Das Thema der Treffen war „Industriekultur vom Feinsten“. Die Teilnehmer waren sich einig: Man muss nicht weit fliegen oder stundenlang im Auto sitzen, um spannende Orte der Industriegeschichte zu sehen. Direkt vor der Haustür gibt es alte Schmiedehämmer, Drahtfabriken, Kohlemeiler oder Messingwalzwerke, die man entdecken kann.
Kreisdirektorin Barbara Dienstel-Kümper erklärte, dass die Region bis heute stark von ihrer Geschichte geprägt ist. Schon vor tausenden Jahren wurde hier Erz verhüttet. Heute gibt es eine starke Zulieferindustrie, die Teile für Autos oder Flugzeuge baut. Diese Mischung aus Tradition und moderner Technik soll als besonderes Merkmal für Touristen genutzt werden.

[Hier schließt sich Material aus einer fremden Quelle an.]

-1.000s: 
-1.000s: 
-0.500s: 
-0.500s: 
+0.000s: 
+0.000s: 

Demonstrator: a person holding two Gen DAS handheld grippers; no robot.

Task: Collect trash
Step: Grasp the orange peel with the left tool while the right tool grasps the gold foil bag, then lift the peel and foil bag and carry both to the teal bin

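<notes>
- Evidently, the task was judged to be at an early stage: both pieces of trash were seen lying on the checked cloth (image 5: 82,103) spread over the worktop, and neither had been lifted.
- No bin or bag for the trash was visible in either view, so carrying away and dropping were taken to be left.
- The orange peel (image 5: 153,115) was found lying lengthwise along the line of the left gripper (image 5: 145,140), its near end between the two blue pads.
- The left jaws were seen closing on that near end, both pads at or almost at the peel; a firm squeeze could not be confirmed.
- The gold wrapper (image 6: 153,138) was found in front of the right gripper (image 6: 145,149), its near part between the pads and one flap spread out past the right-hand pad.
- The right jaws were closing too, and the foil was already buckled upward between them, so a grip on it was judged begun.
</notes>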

Um die Geschichte lebendig zu machen, gibt es neue Ideen. Die Teilnehmer besichtigten das neue Nadelmuseum in der Anlage Maste-Barendorf. Außerdem wurde die App „RoadStory“ vorgestellt. Das sind digitale Audioguides für die „Route Industriekultur“. Wenn man mit dem Handy an einem bestimmten Ort ist, spielt das Gerät automatisch die passenden Geschichten ab. In Lüdenscheid funktioniert das schon, und ein Drahthandelsweg wird gerade vorbereitet.
Die Experten kamen zu dem Schluss, dass die Industriekultur wie eine DNA für das Märkische Sauerland ist. Sie verbindet Wirtschaft, Bildung und Freizeit. Damit die Zusammenarbeit Früchte trägt, soll es noch in diesem Jahr eine weitere Veranstaltung geben.